Desde o ocorrido, Shamsa não é vista em público. Em julho, o sumiço da princesa completa 21 anos. À época, ela tinha 18 anos e, agora, está com 39. Escrita por Latifa em 2019, a carta foi repassada aos órgãos competentes britânicos somente na quarta-feira (24/2). Entretanto, ela datou a correspondência com fevereiro de 2018, a fim de evitar que descobrissem sua comunicação com o mundo exterior enquanto estava em cárcere privado.
Confira um dos trechos do texto:
“Tudo o que peço é que, por favor, deem atenção ao caso dela, porque isso pode lhe valer a liberdade. A sua ajuda e atenção podem libertá-la. Ela tem fortes conexões com a Inglaterra. Ela realmente ama o país, todas as suas melhores lembranças são do tempo que passou lá”, escreveu a filha do xeque de Dubai. Aos 16 anos, Latifa tentou fugir das garras do pai. Como não conseguiu de primeira, ela planejou cada detalhe da segunda vez – contudo, os capangas de Mohammed a capturaram no litoral da Índia.

O bilhete foi entregue à polícia por amigos da princesa desaparecida. Eles criaram a campanha Free Latifa (Latifa Livre, em tradução do inglês) e pedem a intervenção da Organização das Nações Unidas (ONU) no caso. Em vídeos gravados no banheiro, Latifa contou viver refém em uma casa. Dentro da propriedade, ficam dois policiais, e fora, cinco. As duas irmãs são filhas do governador de Dubai com Houria Ahmed Lamara. Mohammed casou-se sete vezes. Dos matrimônios, nasceram mais de 20 herdeiros.
Diante da polêmica, um porta-voz da polícia de Cambridgeshire comentou os novos desdobramentos do caso Shamsa e disse que a carta será considerada “como parte de uma revisão em andamento”. “Este é um assunto muito complexo e sério. Há detalhes impróprios a serem discutidos publicamente”, destacou. Em 2019, um juiz da Suprema Corte deu o veredito de que Mohammed bin Rashid Al Maktoum sequestrou as duas filhas e as mantêm em cárcere privado.
Ao contrário da Justiça britânica, o Tribunal Real de Dubai chegou a afirmar à BBC que a princesa Shamsa era “adorada e estimada”. A única vez que o governador de Dubai comentou a respeito da filha “sumida” há mais de 20 anos foi em 2018. Ele declarou sentir-se “aliviado” por encontrar a herdeira “vulnerável” após a fuga dela. A emissora de televisão tentou obter respostas do governo do país árabe sobre os dois casos, mas sem sucesso.

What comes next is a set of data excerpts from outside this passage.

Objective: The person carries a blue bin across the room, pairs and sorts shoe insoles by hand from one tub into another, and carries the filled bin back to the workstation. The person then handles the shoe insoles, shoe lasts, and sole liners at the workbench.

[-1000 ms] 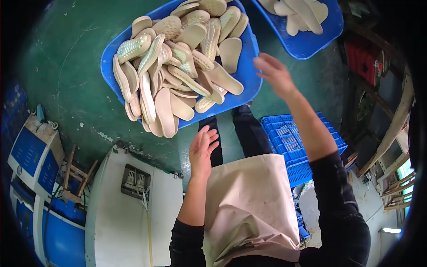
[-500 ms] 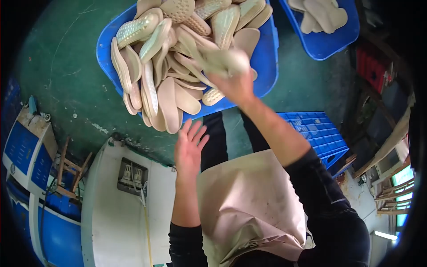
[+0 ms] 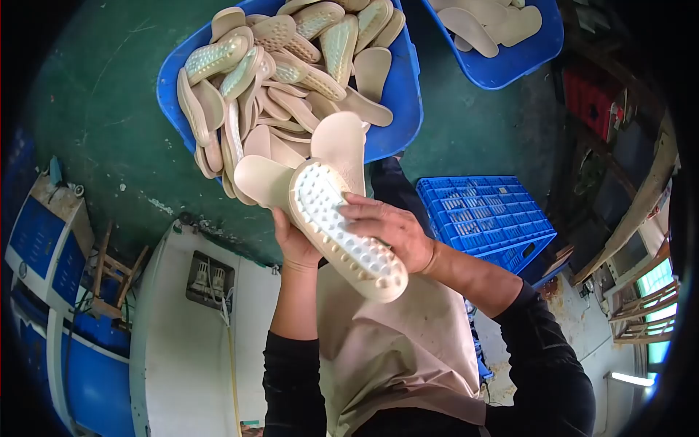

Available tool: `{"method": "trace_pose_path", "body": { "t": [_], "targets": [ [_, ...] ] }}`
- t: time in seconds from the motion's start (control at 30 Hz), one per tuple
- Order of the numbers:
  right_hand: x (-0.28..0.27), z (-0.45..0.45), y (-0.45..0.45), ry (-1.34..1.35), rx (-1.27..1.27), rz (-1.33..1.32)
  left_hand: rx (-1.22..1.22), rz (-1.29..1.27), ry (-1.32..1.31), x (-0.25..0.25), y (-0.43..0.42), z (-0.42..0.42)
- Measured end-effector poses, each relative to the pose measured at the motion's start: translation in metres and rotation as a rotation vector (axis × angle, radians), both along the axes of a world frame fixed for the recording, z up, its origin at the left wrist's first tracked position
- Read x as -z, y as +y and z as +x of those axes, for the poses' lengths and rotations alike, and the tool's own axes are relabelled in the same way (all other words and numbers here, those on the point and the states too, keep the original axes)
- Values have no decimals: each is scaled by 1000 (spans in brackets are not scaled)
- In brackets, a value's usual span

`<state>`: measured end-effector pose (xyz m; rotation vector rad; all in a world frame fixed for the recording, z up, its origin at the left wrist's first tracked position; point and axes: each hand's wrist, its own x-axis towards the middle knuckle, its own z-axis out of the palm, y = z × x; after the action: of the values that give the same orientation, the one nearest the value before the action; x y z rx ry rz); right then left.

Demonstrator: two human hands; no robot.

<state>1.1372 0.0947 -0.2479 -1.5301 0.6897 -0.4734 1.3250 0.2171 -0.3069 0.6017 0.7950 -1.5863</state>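
You hold a studded insole [image 3: 346, 229] in front of your apron [image 3: 408, 328], slanting across two smooth insoles [image 3: 338, 146], near the blue tub [image 3: 405, 109] of loose insoles. The step in hand looks like bringing insoles together; the next move seems to call for a steady two-handed grip, so none slips. Your right hand [image 3: 389, 229] is curled narrow over the studs, gripping. Your left hand [image 3: 297, 244] meets the insoles' lower left edge; its fingers are hidden, so you cannot tell how closed it is.
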Motion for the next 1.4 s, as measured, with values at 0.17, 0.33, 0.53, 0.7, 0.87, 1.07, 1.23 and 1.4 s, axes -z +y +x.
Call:
{"method": "trace_pose_path", "body": {
  "t": [0.17,0.33,0.53,0.7,0.87,1.07,1.23,1.4],
  "targets": [
    [-14,3,7,33,443,666,126,-3,-180,-5,-1,-9],
    [-4,12,18,5,806,955,177,112,-279,-17,-25,-13],
    [14,3,-9,-220,993,1311,325,34,-433,-18,-42,-9],
    [34,-15,-13,-354,989,1451,480,-26,-473,-18,-33,-17],
    [33,-16,-6,-338,974,1417,482,14,-444,-32,-36,-29],
    [27,-18,3,-251,981,1366,591,62,-507,-34,-36,-40],
    [29,-38,5,-291,1035,1313,670,38,-646,-31,-41,-53],
    [-4,-94,-9,-104,1239,1021,779,29,-696,-35,-53,-76]
  ]
}}
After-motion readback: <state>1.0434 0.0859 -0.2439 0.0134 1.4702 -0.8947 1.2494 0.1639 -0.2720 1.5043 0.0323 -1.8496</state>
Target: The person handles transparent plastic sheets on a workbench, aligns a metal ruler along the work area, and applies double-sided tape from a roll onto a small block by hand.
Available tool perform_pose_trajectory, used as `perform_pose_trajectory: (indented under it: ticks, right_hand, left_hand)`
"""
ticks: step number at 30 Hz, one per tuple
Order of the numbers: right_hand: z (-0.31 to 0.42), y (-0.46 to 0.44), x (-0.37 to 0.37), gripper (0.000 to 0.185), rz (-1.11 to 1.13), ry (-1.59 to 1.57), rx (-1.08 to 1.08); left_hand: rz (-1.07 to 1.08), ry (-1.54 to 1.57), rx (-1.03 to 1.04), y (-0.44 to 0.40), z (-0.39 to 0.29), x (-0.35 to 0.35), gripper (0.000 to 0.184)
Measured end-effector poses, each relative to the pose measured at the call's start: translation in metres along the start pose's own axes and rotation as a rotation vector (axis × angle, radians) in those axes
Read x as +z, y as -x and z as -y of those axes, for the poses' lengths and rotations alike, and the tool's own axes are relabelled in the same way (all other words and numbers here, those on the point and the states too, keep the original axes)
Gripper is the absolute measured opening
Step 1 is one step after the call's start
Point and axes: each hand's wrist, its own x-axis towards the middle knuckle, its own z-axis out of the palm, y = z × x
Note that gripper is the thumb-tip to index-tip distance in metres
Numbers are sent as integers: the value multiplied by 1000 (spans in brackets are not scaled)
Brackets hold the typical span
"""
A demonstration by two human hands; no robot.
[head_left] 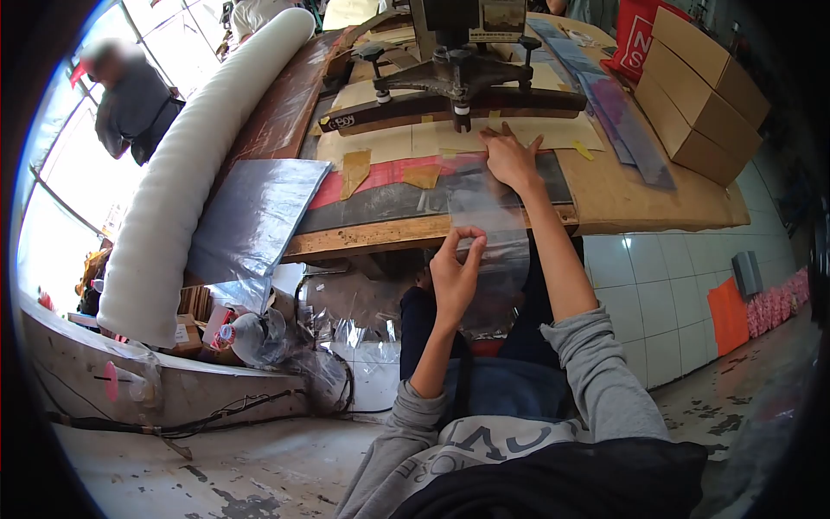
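A clear plastic sheet (486,203) hangs over the wooden front edge of the work table (389,235). My left hand (458,266) pinches the sheet's left side just below that edge, thumb and forefinger together. Further in, my right hand (512,158) lies with fingers spread on the sheet's far end, close under the dark bar (372,115) of a press machine (458,73). Beneath the hands run a red strip (380,176) and pieces of brown tape (355,171). A stack of clear bags (255,216) rests at the table's left corner.
A long white foam roll (203,164) leans along the left side. Cardboard boxes (692,104) and a red bag (634,39) stand at the back right. Another person (134,104) is at the far left. Clutter and a plastic bottle (251,337) sit low on the left.
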Motion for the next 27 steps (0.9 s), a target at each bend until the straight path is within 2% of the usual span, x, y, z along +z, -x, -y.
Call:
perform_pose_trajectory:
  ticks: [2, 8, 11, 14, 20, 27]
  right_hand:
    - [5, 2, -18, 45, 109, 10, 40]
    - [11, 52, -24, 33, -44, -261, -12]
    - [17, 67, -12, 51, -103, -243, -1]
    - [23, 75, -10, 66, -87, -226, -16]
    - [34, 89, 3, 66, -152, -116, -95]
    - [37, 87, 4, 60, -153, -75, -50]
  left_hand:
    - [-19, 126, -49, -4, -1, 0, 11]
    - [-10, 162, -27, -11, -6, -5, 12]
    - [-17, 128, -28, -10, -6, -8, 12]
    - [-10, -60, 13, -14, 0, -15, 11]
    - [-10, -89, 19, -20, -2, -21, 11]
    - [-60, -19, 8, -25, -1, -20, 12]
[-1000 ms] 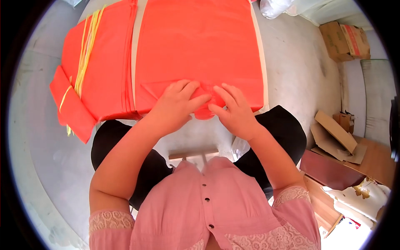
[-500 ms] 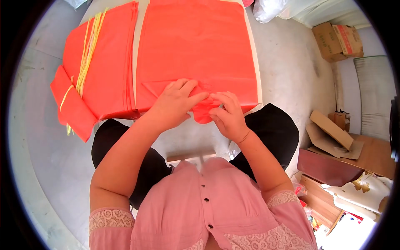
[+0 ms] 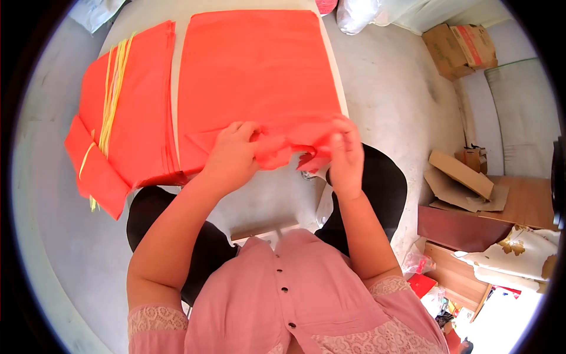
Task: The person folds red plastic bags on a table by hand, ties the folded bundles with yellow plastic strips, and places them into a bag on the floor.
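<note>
A stack of flat red plastic bags (image 3: 253,71) lies in front of me on a pale table. At its near edge my left hand (image 3: 234,154) has its fingers curled on the gathered edge of a red bag (image 3: 275,152). My right hand (image 3: 346,154), slightly blurred, pinches the same edge farther right. Between the hands the edge is bunched and hangs over the table's front, with a gap showing in it. A second red stack (image 3: 138,100) sits to the left, with yellow strings (image 3: 112,100) across it. On its near corner rests a folded red piece (image 3: 94,168) tied with yellow string.
The pale table (image 3: 339,76) ends just in front of my knees. A cardboard box (image 3: 454,50) stands at the back right. Opened cardboard (image 3: 466,183) lies on brown furniture (image 3: 525,203) at the right. A white bag (image 3: 356,15) is beyond the table.
My right hand has moved right and slightly up, pulling the bag's edge wider. My left hand has shifted a little left and down. The view has shifted slightly.
</note>
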A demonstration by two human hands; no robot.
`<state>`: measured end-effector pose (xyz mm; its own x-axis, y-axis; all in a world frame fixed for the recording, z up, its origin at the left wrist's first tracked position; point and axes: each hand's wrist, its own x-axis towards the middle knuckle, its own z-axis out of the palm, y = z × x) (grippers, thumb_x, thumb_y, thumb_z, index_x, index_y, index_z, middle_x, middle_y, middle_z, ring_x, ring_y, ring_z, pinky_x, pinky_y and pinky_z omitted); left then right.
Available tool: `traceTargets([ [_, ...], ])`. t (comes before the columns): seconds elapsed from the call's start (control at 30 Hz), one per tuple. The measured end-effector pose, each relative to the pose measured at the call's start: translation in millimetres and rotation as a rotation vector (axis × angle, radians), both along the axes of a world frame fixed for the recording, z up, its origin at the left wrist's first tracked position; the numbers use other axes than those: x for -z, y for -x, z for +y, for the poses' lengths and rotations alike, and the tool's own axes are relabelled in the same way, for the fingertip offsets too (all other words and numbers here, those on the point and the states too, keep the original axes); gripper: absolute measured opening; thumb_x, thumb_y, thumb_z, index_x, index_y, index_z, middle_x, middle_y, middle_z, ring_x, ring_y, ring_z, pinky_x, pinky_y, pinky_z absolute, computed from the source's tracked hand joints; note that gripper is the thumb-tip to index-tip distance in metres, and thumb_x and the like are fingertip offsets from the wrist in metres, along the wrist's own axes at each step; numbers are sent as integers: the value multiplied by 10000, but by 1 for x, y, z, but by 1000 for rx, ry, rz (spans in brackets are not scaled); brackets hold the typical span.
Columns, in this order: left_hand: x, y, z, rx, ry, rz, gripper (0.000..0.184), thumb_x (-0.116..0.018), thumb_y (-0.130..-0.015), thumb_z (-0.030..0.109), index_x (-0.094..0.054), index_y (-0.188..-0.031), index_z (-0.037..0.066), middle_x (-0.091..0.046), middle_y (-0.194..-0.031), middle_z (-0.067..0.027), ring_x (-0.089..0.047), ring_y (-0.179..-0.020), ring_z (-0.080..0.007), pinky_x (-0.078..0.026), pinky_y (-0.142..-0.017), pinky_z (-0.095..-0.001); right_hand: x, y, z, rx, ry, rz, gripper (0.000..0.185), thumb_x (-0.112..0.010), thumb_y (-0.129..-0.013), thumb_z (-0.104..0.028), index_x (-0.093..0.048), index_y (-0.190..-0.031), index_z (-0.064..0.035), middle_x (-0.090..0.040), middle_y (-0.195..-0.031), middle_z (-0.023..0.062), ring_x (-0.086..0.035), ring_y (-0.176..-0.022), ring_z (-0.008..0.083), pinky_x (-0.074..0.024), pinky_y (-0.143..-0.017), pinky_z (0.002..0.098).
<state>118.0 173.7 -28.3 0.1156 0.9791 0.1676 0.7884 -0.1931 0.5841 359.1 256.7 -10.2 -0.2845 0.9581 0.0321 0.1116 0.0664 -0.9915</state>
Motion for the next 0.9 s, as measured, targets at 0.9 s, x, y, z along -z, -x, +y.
traceTargets([
  [0.9,-2,4,1,24,22,12,476,-655,-846,-4,-661,-1318,63,-603,-1294,-139,-549,-1209,-361,-465,-1037,-443,2,-65,-3,-14,267,-259,804,-650,-955,-44,-243,-1649,-55,-361,-1650,165,-582,-1283,222,-500,-1057,373],
])
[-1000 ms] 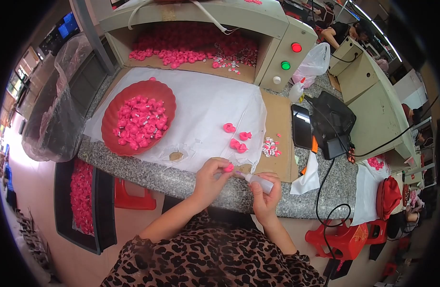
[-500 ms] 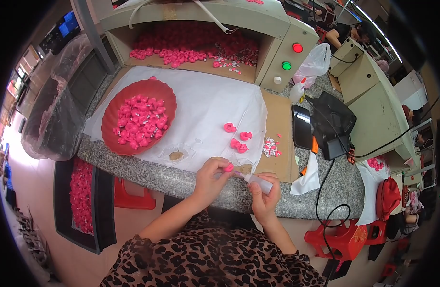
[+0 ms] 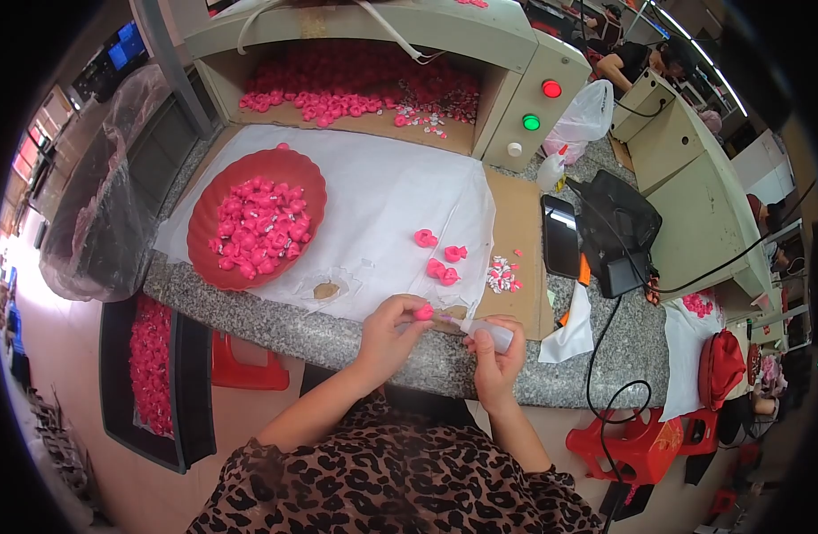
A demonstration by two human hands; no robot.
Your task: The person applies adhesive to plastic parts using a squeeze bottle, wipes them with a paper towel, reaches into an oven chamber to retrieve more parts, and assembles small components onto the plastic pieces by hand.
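Observation:
My left hand (image 3: 385,340) pinches a small pink moulded piece (image 3: 423,312) between thumb and fingertips, over the table's front edge. In my right hand (image 3: 498,372) is a small translucent squeeze bottle (image 3: 491,334) with a thin nozzle, aimed left at that piece. A small gap seems to separate nozzle and piece. Beyond my hands, several similar pink pieces (image 3: 455,254) lie on the white sheet (image 3: 373,191). Tiny white and pink bits (image 3: 502,276) are heaped on the cardboard to their right. A red scalloped bowl (image 3: 206,200) at the left holds many pink pieces.
A machine housing (image 3: 507,116) with buttons stands at the back, pink pieces heaped inside. On the right lie a phone (image 3: 561,236), a black bag (image 3: 618,222) and a cable. A dark crate (image 3: 200,392) and red stools (image 3: 627,445) stand below. Another person (image 3: 640,64) sits at far right.
My right hand has drawn the bottle slightly to the right, away from the pink piece, and tilted it a little. My left hand stays nearly in place, still pinching the piece.

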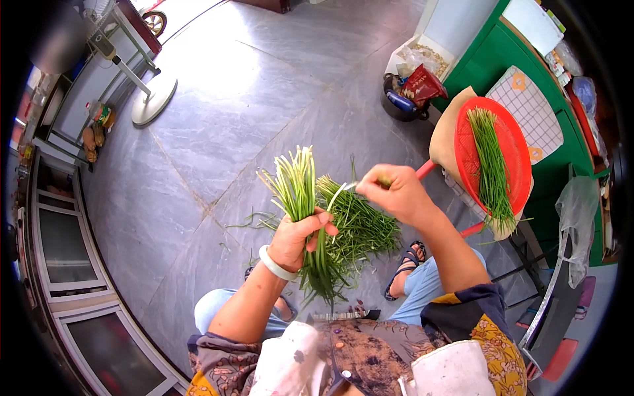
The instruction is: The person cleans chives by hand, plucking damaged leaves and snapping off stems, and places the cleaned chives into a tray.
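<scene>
A bunch of garlic chives (297, 188) stands upright in my left hand (300, 237), closed round it, pale stem ends up and green leaves hanging below. My right hand (396, 191) is closed in a pinch to its right. A single pale chive stalk (338, 196) leans from the bunch to those fingertips, where a small whitish bit is blurred. Under both hands, a loose heap of green chives (366, 228) lies on the floor. To the right, a red plastic basket (520, 135) holds another bunch of chives (489, 158), laid side by side.
The basket rests on a stool with a red frame (428, 169). Behind it stand a green cabinet (462, 86) and a black pot (404, 109) with packets. A fan base (155, 99) is at the far left, near glass-fronted cabinets (66, 244). Scraps lie on grey tiles.
</scene>
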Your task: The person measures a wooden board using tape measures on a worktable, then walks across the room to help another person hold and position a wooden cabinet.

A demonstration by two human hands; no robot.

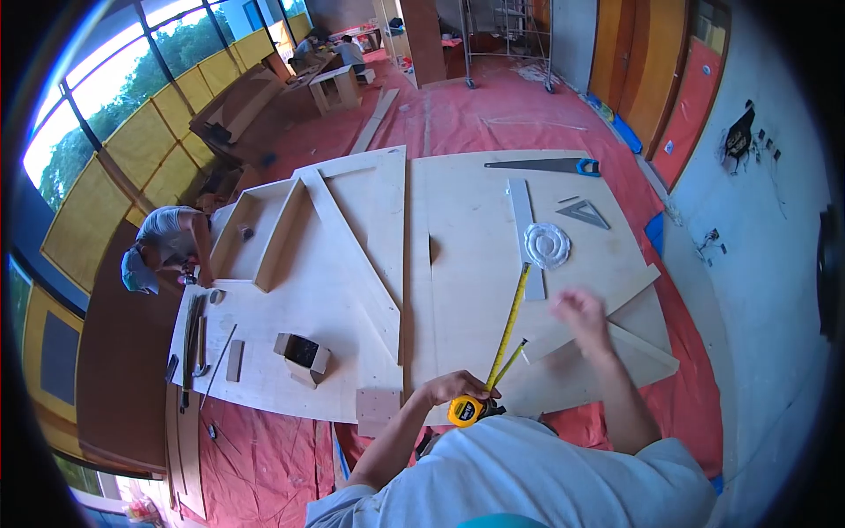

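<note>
My left hand is closed on the yellow tape measure at the table's near edge. Its yellow blade runs up to the lower part of a narrow pale strip, beside a round silvery coil. A green-yellow pencil-like item or second length of tape lies slanted beside the blade. My right hand is raised over the board to the right of the blade, its fingers curled; whether they hold anything is too blurred to tell.
A handsaw and a metal triangle lie at the back. A co-worker bends over a wooden frame at the left. An open small box and hand tools are at the near left.
</note>
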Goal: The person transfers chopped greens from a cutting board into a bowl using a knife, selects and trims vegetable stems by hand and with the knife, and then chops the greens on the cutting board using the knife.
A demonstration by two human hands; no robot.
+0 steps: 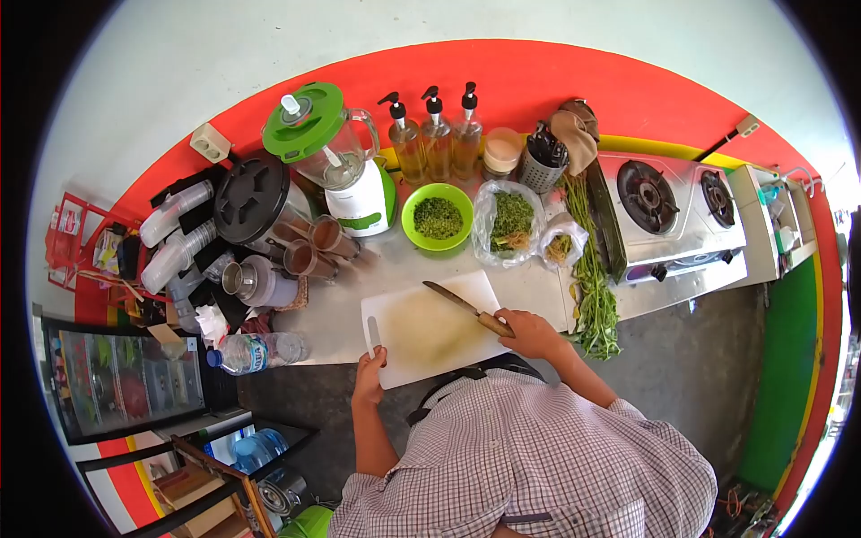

Na semana passada, a ONU pediu aos Emirados Árabes Unidos uma prova de que Latifa está viva e bem. Em resposta, o governo refutou as acusações e afirmou que a princesa tem sido “cuidada em casa”. Aproveitaram para taxar o documentário da BBC e os vídeos publicados pela irmã de Shamsa no YouTube como conteúdos mentirosos. “Em resposta a reportagens da mídia sobre Sheikha Latifa, queremos agradecer àqueles que expressaram preocupação com seu bem-estar, apesar da cobertura que certamente não reflete a posição real”, declarou a família.
Veja o vídeo:
Influência
Além de governante de Dubai e vice-presidente dos Emirados Árabes Unidos desde 2016, Mohammed bin Rashid Al Maktoum é um dos grandes investidores do automobilismo. Atualmente com 71 anos, ele é dono de 99,67% da Dubai Holding, empresa multinacional de serviços financeiros. De acordo com um ranking da revista Forbes de 2019, o bilionário ocupa a quinta posição dos monarcas mais poderosos do mundo, com fortuna avaliada em R$ 26 bilhões.